• Assignment
Everything from the line with "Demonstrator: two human" through the end of the entries must be transcribed exactly; no other lines belong in the answer.

● ● ● ●

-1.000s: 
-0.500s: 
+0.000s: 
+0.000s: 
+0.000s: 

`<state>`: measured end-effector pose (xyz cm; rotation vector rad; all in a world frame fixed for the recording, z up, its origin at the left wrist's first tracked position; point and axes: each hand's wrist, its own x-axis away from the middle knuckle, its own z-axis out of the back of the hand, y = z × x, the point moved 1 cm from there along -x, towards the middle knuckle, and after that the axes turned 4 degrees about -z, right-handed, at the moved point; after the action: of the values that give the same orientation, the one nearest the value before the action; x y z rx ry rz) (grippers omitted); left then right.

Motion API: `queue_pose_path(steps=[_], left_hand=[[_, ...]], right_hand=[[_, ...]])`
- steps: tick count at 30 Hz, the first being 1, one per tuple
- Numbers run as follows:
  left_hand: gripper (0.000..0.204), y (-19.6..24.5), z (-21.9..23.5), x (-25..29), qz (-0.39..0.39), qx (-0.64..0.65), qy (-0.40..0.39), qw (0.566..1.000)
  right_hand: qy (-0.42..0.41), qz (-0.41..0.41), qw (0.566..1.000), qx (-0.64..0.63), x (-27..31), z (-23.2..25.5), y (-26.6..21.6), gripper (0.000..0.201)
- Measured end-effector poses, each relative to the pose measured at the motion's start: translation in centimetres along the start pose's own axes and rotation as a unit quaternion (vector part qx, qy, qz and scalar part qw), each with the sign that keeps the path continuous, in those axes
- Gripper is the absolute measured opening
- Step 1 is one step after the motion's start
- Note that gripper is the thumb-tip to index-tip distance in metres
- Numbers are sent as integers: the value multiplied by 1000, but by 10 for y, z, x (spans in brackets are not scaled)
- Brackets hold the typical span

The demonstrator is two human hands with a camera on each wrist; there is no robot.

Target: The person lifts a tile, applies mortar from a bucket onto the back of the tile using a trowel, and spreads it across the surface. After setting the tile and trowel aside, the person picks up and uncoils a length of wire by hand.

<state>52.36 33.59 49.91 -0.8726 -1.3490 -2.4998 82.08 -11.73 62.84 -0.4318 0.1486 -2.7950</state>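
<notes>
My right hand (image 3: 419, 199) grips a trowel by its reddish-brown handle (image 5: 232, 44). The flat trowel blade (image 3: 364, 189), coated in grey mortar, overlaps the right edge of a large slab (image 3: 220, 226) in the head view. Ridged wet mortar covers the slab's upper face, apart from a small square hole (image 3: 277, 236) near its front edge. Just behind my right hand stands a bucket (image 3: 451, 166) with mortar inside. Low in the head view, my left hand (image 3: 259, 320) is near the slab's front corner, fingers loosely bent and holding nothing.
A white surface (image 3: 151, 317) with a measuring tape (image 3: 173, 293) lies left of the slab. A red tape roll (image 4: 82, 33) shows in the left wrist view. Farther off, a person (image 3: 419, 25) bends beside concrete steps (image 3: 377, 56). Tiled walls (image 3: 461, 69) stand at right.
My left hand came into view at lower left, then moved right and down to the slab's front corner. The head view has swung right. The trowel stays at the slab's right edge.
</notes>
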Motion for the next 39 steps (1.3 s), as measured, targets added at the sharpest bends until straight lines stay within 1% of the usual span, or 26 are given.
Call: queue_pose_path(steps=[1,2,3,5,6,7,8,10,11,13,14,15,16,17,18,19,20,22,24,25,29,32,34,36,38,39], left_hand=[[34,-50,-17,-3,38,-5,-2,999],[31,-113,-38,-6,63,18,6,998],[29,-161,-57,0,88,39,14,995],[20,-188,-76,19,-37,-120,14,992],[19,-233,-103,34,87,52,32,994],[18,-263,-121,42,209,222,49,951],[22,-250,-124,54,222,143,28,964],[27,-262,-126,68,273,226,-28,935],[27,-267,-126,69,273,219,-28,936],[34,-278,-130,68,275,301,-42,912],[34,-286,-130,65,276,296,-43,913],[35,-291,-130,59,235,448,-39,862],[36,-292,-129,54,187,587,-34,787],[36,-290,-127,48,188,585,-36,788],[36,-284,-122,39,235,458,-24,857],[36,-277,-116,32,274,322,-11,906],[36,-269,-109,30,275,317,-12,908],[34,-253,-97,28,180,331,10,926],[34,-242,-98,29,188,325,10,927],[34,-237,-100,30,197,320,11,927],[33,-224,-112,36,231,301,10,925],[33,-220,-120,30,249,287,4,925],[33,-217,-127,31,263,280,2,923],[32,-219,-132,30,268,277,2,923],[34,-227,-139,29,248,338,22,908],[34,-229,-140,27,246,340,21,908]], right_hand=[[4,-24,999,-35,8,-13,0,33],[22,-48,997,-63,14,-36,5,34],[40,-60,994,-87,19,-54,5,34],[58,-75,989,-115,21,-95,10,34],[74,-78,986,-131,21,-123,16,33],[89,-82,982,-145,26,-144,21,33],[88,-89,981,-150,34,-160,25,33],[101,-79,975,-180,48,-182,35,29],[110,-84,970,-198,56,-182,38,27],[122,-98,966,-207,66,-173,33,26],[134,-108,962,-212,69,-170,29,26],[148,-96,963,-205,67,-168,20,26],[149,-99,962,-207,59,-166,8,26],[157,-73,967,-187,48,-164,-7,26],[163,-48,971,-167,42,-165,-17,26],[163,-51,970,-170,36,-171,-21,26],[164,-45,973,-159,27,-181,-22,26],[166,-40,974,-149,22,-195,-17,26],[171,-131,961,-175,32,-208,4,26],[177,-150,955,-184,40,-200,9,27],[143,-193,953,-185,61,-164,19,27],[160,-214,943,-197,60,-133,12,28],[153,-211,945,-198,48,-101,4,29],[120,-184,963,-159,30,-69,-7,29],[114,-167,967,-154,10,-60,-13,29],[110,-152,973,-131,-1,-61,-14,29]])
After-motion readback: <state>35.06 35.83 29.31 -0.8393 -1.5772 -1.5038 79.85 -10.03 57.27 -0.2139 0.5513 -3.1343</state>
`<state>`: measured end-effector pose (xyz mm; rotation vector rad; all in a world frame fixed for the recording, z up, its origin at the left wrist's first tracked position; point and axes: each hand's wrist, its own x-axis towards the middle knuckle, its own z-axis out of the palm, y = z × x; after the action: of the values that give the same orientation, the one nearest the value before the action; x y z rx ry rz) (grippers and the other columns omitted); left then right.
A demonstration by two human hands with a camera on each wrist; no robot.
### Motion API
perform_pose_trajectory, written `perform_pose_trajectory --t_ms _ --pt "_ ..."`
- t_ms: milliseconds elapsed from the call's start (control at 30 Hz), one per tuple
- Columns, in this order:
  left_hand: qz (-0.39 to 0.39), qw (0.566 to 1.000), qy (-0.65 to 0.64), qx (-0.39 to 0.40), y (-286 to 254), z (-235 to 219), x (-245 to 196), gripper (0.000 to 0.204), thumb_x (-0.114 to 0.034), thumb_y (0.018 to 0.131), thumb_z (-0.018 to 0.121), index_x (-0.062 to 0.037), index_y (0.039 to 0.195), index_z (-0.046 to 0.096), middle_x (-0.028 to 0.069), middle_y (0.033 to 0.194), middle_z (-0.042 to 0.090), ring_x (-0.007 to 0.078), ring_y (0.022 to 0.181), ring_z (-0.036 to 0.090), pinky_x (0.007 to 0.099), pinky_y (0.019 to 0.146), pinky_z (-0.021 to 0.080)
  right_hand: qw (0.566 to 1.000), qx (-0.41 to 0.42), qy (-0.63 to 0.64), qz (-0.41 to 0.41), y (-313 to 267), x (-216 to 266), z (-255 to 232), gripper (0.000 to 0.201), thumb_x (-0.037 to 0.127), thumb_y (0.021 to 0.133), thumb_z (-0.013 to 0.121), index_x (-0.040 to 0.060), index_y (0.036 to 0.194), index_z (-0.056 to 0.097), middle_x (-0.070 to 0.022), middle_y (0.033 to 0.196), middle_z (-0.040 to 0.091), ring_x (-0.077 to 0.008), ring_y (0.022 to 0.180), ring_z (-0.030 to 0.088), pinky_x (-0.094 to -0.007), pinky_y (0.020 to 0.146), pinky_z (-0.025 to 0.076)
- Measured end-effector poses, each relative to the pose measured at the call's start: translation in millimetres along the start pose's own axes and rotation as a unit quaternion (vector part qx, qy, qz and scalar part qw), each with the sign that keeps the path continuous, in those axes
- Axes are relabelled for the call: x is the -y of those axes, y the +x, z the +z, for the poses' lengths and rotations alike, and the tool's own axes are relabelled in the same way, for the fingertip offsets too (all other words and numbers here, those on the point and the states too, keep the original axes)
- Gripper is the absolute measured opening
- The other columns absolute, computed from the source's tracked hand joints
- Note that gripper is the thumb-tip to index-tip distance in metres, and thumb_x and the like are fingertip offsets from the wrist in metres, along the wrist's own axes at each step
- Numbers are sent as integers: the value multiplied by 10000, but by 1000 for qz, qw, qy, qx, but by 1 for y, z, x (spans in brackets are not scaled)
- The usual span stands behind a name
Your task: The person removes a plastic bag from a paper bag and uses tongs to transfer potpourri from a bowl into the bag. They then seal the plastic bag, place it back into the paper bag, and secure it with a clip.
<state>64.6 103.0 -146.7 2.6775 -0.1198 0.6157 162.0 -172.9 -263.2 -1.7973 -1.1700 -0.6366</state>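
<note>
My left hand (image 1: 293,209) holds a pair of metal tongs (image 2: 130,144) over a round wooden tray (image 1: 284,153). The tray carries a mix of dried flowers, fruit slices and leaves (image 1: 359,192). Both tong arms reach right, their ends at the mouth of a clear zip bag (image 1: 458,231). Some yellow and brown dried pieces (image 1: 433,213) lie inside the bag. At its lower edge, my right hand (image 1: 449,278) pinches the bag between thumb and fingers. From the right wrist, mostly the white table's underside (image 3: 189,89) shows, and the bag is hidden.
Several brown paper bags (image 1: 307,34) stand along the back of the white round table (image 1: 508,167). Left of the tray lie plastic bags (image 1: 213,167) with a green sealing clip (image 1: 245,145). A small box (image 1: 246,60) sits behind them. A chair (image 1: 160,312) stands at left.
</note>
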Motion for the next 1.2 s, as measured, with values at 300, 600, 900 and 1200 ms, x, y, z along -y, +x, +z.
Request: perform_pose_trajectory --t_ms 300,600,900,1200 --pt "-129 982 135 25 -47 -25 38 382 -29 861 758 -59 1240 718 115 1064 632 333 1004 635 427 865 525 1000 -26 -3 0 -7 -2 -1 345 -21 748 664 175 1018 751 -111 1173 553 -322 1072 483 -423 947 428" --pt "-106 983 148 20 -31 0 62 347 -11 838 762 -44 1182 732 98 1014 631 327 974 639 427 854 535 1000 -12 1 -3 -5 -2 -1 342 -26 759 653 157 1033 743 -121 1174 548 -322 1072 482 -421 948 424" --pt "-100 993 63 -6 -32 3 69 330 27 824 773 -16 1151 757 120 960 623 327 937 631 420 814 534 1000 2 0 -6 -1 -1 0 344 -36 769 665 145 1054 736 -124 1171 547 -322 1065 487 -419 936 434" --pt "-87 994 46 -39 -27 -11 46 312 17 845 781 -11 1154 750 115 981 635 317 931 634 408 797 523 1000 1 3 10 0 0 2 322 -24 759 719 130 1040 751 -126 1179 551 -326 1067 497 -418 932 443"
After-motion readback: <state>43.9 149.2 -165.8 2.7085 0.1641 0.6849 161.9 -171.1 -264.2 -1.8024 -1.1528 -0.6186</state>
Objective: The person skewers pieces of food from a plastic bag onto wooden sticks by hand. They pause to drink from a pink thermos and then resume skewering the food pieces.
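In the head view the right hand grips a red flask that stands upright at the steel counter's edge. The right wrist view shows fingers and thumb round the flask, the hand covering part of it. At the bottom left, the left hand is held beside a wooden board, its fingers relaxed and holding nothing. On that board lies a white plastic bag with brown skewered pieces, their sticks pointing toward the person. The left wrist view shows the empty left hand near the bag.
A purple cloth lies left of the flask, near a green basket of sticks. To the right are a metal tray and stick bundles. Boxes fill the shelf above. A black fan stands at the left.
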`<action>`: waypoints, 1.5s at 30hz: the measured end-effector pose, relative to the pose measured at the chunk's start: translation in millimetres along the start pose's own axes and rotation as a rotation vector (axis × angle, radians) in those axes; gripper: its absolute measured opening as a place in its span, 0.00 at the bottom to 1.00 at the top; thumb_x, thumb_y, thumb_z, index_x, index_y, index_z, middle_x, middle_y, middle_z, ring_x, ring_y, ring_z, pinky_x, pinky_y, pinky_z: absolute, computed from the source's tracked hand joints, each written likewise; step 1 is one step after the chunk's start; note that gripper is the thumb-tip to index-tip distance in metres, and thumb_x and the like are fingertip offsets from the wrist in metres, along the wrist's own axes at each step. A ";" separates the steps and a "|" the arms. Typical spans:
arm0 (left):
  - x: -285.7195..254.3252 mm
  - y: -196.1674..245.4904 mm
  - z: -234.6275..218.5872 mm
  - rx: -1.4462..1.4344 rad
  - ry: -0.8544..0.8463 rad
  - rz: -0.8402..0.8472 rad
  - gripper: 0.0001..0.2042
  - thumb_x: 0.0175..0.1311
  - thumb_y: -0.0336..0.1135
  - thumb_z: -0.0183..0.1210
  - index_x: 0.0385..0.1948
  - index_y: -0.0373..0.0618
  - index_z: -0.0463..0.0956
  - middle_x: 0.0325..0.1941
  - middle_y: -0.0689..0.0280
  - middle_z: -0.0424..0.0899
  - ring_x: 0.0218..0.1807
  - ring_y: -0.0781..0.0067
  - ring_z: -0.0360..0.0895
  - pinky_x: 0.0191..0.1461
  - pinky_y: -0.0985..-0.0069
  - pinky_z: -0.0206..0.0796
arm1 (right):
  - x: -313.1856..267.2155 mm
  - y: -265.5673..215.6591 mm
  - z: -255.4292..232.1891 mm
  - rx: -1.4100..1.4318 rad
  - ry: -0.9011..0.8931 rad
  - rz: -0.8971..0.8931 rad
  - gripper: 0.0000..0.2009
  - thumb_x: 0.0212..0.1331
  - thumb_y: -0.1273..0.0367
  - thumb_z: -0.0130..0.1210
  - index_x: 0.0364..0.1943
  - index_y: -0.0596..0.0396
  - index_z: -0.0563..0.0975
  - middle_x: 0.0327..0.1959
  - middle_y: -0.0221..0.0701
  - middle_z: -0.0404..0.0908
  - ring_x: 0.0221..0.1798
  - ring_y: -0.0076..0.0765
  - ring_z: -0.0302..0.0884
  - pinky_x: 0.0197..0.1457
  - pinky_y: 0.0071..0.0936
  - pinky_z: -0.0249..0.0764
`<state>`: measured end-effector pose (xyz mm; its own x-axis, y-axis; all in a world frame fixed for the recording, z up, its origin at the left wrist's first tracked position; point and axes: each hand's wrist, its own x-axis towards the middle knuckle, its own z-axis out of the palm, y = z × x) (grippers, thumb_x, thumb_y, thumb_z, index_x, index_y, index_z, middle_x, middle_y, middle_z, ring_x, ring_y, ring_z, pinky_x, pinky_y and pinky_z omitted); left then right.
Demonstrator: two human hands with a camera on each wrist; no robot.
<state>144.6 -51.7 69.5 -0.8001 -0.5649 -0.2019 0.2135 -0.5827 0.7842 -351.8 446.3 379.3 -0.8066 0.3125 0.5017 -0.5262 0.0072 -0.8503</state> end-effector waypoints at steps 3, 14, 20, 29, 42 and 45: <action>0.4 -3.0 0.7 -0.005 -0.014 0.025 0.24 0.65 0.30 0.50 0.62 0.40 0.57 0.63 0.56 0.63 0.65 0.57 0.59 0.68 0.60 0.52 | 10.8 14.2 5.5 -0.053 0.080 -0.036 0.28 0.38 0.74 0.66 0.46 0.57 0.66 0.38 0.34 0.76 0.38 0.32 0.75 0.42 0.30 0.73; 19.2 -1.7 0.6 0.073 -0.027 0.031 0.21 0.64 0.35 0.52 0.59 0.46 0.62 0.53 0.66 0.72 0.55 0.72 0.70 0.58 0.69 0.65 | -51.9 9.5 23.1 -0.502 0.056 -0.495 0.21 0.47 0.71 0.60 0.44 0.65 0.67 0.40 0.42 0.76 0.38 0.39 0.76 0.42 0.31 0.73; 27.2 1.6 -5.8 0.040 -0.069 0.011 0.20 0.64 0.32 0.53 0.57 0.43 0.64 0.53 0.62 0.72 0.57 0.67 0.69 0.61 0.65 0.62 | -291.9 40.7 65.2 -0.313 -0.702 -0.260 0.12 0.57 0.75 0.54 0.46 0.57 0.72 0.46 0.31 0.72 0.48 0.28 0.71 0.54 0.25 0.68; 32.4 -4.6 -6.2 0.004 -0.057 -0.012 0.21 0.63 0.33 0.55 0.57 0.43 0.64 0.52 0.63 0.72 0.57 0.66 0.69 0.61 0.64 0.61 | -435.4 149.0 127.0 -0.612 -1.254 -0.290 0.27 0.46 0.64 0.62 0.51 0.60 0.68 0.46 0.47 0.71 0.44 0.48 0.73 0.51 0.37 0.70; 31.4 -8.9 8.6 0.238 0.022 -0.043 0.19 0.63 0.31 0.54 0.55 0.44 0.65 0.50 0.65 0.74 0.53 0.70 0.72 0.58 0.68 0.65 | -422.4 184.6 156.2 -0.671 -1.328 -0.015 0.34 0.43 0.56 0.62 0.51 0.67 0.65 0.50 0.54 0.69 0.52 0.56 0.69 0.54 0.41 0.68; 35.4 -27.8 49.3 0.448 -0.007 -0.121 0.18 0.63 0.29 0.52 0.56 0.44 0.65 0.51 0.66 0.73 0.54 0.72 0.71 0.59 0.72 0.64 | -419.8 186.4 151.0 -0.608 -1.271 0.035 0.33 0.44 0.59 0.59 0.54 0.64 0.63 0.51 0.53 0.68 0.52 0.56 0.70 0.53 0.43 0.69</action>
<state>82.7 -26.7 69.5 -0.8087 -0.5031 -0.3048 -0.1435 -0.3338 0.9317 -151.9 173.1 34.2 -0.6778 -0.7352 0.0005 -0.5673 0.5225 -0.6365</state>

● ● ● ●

• Solution to the problem
Demonstrator: two human hands with a camera on each wrist; no robot.
<state>144.6 -51.7 69.5 -0.8001 -0.5649 -0.2019 0.2135 -0.5827 0.7842 -351.8 446.3 379.3 -0.8066 0.3125 0.5017 -0.5262 0.0072 -0.8503</state> end-effector waypoints at steps 3, 14, 20, 29, 42 and 45: <action>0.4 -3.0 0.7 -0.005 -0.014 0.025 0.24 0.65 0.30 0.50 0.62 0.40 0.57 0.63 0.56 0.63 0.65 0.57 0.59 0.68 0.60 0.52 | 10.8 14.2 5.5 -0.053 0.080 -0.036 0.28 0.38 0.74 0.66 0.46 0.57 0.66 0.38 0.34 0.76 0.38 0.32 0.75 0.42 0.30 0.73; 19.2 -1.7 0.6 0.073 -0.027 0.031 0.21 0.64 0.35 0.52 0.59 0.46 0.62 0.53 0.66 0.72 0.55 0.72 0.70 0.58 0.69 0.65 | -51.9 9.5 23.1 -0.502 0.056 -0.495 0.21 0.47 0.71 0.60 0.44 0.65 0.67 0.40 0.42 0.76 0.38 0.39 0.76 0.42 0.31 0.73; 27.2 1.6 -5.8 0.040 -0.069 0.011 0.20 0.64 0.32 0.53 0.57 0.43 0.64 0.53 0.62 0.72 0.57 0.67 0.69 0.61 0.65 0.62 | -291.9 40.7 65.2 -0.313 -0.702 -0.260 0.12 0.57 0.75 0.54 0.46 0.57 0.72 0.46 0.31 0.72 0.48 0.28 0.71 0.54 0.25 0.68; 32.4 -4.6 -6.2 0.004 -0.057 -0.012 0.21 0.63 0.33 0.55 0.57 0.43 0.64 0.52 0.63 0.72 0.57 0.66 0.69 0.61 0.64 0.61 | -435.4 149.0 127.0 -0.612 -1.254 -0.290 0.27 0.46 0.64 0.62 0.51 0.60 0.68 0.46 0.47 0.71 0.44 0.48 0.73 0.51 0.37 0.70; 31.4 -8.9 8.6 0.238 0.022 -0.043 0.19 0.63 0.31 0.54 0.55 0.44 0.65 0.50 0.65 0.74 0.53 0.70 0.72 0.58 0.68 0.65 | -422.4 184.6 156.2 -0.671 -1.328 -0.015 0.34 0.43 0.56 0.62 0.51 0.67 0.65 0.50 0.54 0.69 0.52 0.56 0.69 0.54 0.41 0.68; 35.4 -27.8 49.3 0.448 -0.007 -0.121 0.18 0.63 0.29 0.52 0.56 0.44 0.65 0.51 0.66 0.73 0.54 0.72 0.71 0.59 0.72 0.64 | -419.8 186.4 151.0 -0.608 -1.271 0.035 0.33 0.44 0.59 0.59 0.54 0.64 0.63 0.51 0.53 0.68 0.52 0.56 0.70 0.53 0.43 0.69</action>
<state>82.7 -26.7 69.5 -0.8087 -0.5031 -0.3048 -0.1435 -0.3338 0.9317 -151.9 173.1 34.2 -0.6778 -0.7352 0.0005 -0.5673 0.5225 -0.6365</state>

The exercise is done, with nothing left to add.